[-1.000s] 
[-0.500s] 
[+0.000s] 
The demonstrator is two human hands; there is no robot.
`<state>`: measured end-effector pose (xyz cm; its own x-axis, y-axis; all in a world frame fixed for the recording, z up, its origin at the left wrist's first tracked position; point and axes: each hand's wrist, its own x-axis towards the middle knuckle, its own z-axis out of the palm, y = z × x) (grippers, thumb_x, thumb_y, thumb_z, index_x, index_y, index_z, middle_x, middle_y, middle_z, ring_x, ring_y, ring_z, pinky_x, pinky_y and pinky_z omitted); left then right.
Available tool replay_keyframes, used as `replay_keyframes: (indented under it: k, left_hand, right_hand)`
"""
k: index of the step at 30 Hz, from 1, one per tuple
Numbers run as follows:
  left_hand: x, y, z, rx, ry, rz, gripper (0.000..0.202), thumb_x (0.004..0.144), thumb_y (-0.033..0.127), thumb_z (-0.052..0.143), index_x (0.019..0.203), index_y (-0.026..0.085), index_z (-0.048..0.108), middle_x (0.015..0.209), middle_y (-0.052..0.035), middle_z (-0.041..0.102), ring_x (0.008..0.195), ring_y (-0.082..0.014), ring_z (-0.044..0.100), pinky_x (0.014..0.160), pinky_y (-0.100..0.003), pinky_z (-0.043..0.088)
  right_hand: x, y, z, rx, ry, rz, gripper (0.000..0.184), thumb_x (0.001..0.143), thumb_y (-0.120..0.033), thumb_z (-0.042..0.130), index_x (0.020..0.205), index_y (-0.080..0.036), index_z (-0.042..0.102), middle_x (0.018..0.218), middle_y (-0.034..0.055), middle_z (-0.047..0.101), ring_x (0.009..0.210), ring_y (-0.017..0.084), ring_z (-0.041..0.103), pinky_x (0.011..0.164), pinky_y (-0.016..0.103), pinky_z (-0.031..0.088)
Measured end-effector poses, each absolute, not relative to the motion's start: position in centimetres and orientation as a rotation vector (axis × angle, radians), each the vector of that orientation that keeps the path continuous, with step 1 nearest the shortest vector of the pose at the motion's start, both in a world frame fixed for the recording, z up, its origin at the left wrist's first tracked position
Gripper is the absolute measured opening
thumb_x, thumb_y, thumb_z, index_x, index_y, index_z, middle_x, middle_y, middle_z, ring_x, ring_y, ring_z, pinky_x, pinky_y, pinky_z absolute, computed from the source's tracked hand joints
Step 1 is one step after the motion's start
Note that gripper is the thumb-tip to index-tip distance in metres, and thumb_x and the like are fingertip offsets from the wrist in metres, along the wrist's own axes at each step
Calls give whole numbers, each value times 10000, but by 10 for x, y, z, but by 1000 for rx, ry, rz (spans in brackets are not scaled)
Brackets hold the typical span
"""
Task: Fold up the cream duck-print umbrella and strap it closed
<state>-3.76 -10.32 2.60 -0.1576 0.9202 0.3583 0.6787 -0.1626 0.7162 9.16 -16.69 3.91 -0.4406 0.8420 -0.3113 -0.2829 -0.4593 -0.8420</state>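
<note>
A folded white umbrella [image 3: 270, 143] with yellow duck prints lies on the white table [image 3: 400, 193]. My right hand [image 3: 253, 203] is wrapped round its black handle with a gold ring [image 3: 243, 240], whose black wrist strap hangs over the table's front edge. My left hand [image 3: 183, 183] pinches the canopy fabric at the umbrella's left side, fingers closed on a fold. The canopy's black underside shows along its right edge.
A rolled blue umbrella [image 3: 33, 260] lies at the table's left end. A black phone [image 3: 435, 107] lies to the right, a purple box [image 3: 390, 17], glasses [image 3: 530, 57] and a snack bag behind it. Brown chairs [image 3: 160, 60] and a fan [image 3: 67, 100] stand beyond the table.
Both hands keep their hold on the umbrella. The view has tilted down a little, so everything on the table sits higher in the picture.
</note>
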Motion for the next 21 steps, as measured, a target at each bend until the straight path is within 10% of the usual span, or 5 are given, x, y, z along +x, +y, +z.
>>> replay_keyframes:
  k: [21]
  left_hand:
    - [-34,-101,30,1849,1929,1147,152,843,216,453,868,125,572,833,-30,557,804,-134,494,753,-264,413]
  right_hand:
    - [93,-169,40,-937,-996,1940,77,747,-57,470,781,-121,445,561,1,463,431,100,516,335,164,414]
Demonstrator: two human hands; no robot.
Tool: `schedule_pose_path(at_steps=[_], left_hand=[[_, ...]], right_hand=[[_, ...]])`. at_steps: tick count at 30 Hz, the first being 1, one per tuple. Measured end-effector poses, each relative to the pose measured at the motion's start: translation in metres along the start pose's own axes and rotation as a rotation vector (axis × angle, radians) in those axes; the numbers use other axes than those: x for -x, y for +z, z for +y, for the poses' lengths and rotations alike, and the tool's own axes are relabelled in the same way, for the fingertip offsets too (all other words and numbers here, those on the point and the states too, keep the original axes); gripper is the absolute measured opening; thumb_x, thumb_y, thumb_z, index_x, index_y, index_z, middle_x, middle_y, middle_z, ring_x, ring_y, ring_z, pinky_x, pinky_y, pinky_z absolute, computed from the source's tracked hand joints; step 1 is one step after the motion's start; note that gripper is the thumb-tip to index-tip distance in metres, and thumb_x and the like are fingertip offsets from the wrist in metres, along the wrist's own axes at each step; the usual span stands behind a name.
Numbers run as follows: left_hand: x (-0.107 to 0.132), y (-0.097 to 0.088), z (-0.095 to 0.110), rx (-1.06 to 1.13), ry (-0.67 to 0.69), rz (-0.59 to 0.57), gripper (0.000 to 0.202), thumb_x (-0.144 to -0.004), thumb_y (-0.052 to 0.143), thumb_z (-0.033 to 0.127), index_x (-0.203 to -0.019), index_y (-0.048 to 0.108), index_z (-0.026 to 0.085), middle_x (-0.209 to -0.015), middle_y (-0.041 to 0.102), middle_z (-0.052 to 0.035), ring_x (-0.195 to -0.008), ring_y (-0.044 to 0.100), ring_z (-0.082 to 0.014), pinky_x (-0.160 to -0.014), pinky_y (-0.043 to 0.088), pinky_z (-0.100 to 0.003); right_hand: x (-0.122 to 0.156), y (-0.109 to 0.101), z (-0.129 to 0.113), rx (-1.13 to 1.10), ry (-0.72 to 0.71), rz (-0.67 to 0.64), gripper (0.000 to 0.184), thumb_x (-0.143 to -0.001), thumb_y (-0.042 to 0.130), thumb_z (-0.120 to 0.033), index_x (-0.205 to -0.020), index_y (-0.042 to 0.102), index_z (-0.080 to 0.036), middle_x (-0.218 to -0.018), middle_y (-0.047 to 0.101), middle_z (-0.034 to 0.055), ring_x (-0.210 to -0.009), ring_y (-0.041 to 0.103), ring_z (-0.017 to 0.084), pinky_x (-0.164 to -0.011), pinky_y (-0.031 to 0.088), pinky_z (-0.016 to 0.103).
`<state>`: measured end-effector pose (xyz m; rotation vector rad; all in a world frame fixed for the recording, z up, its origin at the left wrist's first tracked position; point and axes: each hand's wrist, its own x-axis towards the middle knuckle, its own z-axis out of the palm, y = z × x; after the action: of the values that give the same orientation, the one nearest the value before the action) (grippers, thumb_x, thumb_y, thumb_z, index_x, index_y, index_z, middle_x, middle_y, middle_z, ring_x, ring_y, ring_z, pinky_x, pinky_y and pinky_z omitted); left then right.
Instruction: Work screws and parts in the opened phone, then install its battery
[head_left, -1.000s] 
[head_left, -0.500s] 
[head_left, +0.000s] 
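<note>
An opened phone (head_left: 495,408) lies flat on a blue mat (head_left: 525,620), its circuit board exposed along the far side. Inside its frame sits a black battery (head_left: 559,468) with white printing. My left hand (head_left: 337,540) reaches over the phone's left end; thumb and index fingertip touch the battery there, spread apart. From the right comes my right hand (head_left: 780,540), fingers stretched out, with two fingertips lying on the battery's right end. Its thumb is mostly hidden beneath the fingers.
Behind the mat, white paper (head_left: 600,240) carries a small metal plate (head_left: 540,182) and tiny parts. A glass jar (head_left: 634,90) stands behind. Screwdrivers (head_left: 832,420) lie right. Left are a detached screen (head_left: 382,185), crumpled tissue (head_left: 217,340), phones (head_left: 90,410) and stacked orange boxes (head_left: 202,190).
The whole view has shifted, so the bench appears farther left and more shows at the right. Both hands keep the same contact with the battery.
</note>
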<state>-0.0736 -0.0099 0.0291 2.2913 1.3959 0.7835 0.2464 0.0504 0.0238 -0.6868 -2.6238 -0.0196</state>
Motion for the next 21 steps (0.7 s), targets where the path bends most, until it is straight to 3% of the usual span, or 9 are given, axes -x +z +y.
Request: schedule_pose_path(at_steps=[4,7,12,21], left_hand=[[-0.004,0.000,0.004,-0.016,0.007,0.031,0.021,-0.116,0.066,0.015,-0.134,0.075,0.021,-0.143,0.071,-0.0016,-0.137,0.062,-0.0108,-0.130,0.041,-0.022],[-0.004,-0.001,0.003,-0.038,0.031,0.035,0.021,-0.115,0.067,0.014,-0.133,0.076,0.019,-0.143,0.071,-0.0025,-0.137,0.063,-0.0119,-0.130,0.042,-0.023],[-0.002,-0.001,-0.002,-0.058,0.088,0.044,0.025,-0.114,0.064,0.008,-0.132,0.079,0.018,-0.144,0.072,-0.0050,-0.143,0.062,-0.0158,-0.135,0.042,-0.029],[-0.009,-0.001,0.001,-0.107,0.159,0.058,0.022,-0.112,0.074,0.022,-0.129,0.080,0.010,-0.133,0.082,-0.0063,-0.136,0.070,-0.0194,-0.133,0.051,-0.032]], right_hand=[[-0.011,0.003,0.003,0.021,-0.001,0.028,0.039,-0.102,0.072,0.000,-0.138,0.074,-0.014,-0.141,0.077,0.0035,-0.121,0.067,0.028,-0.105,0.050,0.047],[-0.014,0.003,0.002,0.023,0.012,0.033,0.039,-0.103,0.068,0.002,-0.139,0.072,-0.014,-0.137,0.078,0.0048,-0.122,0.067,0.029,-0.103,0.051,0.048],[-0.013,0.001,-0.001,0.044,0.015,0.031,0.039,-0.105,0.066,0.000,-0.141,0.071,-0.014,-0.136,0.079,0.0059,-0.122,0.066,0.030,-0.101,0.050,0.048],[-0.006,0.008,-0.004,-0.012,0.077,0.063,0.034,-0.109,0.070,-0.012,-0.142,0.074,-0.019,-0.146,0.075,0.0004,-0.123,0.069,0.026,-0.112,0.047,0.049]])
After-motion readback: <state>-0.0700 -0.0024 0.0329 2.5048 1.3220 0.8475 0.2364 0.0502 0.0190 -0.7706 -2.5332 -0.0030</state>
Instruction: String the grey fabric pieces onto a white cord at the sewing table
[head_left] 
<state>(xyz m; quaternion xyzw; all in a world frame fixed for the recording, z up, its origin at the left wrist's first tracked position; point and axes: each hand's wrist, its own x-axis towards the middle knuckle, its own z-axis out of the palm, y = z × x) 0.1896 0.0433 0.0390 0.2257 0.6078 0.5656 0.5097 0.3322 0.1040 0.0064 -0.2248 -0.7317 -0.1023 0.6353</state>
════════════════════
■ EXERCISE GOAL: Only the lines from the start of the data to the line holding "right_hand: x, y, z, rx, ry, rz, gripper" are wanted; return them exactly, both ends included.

■ EXPECTED ANSWER:
[-1.000s] 
[-0.500s] 
[+0.000s] 
The demonstrator is two human hands; there is no robot.
`<state>`: measured end-effector pose (xyz cm; its own x-axis, y-axis; all in a world frame fixed for the recording, z up, its origin at the left wrist's first tracked position; point and axes: each hand's wrist, its own x-axis towards the middle knuckle, its own z-axis out of the palm, y = z × x) (grippers, thumb_x, thumb_y, thumb_z, index_x, index_y, index_z, middle_x, middle_y, middle_z, ring_x, ring_y, ring_z, pinky_x, pinky_y and pinky_z omitted); left then right.
Available tool replay_keyframes, used as `replay_keyframes: (indented under it: k, left_hand, right_hand)`
"""
k: index of the step at 30 Hz, from 1, one per tuple
Numbers run as follows:
  left_hand: x, y, z, rx, ry, rz, gripper (0.000..0.202), thumb_x (0.004..0.144), thumb_y (-0.033..0.127), thumb_z (-0.052..0.143), index_x (0.019..0.203), index_y (-0.026..0.085), index_z (-0.048..0.108), middle_x (0.015..0.209), middle_y (-0.052..0.035), middle_z (-0.041..0.102), ring_x (0.008..0.195), ring_y (-0.082..0.014), ring_z (-0.044..0.100), pinky_x (0.014..0.160), pinky_y (-0.100..0.003), pinky_z (-0.043..0.088)
  right_hand: x, y, z, rx, ry, rz, gripper (0.000..0.184), thumb_x (0.001..0.143), thumb_y (-0.120..0.033), thumb_z (-0.042..0.130), index_x (0.020..0.205), index_y (-0.080..0.036), index_z (-0.042..0.102), middle_x (0.018..0.218), middle_y (-0.034..0.055), middle_z (-0.047..0.101), ring_x (0.009..0.210), ring_y (-0.017..0.084), ring_z (-0.041..0.103), pinky_x (0.011..0.164), pinky_y (-0.016..0.103), pinky_z (-0.031..0.088)

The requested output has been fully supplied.